▶ [WHAT YOU NEED TO DO]
Precisely the lines from the one with "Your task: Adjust" through the end of the data, both included, must make up the response, each restated word for word.
[DATASET EXTRACT]
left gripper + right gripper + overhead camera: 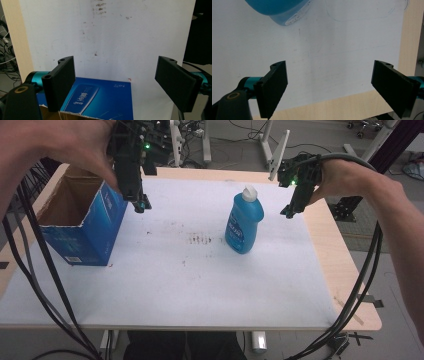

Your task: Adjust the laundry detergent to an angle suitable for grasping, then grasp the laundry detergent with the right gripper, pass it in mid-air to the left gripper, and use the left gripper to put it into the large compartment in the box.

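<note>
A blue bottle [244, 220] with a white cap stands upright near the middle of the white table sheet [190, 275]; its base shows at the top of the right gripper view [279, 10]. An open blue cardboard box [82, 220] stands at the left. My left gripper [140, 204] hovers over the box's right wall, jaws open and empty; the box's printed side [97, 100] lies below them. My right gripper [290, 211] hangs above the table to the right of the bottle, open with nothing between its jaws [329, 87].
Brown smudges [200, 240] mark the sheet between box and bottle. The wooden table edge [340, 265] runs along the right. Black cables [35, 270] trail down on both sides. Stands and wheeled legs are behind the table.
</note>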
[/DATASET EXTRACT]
▶ [OUTPUT OF THE TASK]
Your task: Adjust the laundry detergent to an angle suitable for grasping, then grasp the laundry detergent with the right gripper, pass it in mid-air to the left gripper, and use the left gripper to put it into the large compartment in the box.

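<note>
A blue bottle [244, 220] with a white cap stands upright near the middle of the white table sheet [190, 275]; its base shows at the top of the right gripper view [279, 10]. An open blue cardboard box [82, 220] stands at the left. My left gripper [140, 204] hovers over the box's right wall, jaws open and empty; the box's printed side [97, 100] lies below them. My right gripper [290, 211] hangs above the table to the right of the bottle, open with nothing between its jaws [329, 87].
Brown smudges [200, 240] mark the sheet between box and bottle. The wooden table edge [340, 265] runs along the right. Black cables [35, 270] trail down on both sides. Stands and wheeled legs are behind the table.
</note>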

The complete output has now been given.